BlackBerry posts fourth-quarter profit; seeks to end revenue slide - pmcpinto
http://www.reuters.com/article/2015/03/27/us-blackberry-results-idUSKBN0MN18G20150327
======
djloche
I just watched a recent interview with the CEO. The interviewer asked why
doesn't BlackBerry get out of hardware. Chen responded that the reason is two
fold: 1. Their hardware is profitable and represents a significant chunk of
their revenue. If they weren't making money with it, he'd get out. 2. Their
devices allow them provide the end to end security solutions that their
government and enterprise customers need.

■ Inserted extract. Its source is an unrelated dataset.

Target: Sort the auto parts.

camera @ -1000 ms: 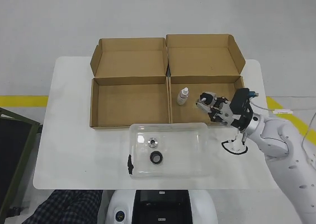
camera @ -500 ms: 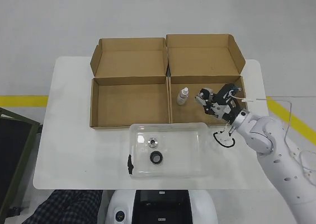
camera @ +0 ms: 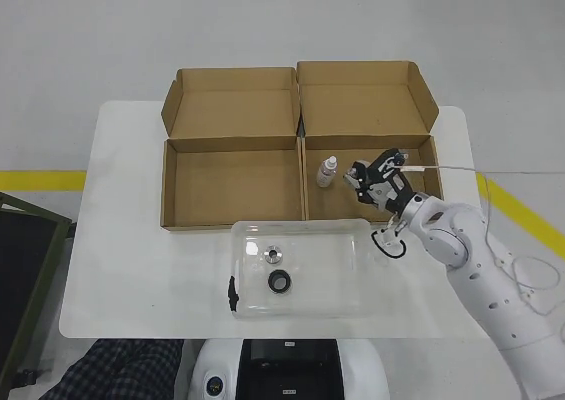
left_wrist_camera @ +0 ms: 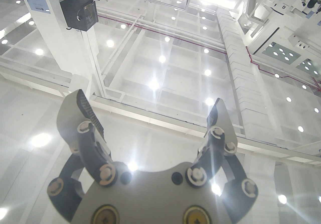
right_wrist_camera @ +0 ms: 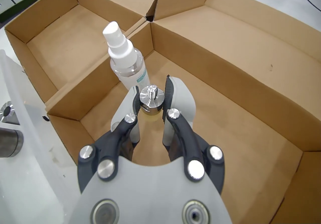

They seem like they're on the right track and will continue to post
profitable, cashflow positive quarterly results. I'm interested to see how
they monetize BBM. I'm interested to see how quickly they gain share in other
niches ( healthcare/insurance specifically).

------
sxcurry
Isn't this known as a "death spiral". Try to cut expenses faster than revenue
is dropping, until there's nothing left. I don't see any good news here, and
don't imagine that BB will exist as an independent company by next year. They
do have some good technology and I'm sure it won't be hard to sell the assets.

------
sz4kerto
They sold 1.6M smartphones. That means that most probably they will probably
cease to be a hardware company in 2016.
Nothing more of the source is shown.